PROBLEM DESCRIPTION — What lines of the data include the string "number"? Copy them all.

STORED DATA —
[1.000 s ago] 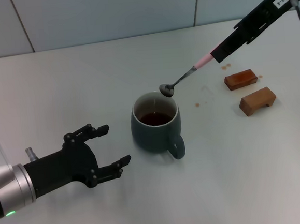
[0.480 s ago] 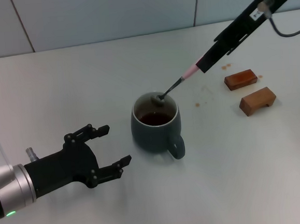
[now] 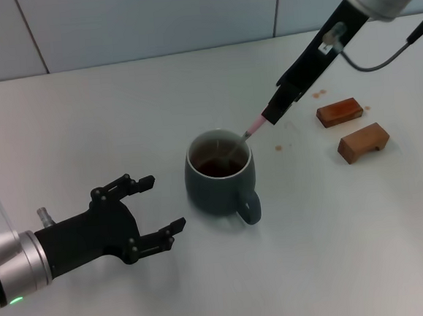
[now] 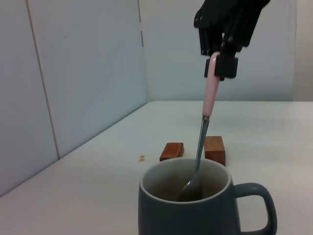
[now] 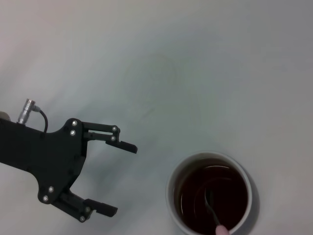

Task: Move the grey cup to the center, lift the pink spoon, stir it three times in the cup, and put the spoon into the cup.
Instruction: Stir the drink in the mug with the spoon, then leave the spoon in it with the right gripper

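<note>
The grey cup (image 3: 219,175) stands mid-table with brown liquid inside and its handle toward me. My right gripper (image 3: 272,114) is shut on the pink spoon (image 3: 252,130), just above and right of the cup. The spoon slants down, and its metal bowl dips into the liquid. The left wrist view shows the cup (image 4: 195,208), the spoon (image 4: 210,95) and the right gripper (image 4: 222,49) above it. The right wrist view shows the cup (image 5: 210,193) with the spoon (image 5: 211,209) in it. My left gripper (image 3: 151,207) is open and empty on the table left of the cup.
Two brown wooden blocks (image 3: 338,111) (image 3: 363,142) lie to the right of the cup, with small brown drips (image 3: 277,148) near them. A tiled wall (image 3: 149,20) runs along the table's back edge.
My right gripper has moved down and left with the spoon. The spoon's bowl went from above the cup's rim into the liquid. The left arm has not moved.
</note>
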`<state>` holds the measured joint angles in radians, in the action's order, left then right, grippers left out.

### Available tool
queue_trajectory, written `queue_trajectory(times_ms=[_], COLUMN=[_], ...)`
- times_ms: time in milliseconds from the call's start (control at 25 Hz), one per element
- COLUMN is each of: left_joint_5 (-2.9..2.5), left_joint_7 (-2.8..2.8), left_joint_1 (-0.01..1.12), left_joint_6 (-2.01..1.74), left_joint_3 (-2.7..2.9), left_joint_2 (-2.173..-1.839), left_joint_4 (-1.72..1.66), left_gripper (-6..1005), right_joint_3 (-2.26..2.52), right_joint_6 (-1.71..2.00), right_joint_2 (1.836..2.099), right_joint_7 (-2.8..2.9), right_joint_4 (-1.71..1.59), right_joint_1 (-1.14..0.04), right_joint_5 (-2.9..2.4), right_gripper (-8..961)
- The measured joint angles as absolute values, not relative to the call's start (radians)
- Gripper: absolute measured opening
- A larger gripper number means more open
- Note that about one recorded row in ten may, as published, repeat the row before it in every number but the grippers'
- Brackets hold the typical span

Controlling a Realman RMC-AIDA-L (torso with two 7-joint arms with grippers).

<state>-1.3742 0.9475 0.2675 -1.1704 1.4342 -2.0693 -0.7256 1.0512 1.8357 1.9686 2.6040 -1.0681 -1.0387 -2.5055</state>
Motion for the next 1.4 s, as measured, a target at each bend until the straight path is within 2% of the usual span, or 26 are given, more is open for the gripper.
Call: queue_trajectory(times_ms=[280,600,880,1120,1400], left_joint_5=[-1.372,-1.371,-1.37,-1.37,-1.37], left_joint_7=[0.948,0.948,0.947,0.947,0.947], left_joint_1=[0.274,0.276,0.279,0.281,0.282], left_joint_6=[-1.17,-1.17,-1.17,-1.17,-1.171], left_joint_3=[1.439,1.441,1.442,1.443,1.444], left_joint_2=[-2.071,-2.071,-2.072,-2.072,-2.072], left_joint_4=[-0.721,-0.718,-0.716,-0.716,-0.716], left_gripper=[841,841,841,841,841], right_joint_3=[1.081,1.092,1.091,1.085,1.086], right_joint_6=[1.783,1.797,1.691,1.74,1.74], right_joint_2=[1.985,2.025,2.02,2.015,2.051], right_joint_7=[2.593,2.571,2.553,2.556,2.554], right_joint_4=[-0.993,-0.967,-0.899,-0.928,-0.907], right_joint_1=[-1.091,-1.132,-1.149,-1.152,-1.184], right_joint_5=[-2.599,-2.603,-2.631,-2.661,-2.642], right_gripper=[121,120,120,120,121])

WRITTEN RESPONSE —
- A larger gripper number means more open
- Note that about one recorded row in ten may, as published, repeat the row before it in every number but the grippers'

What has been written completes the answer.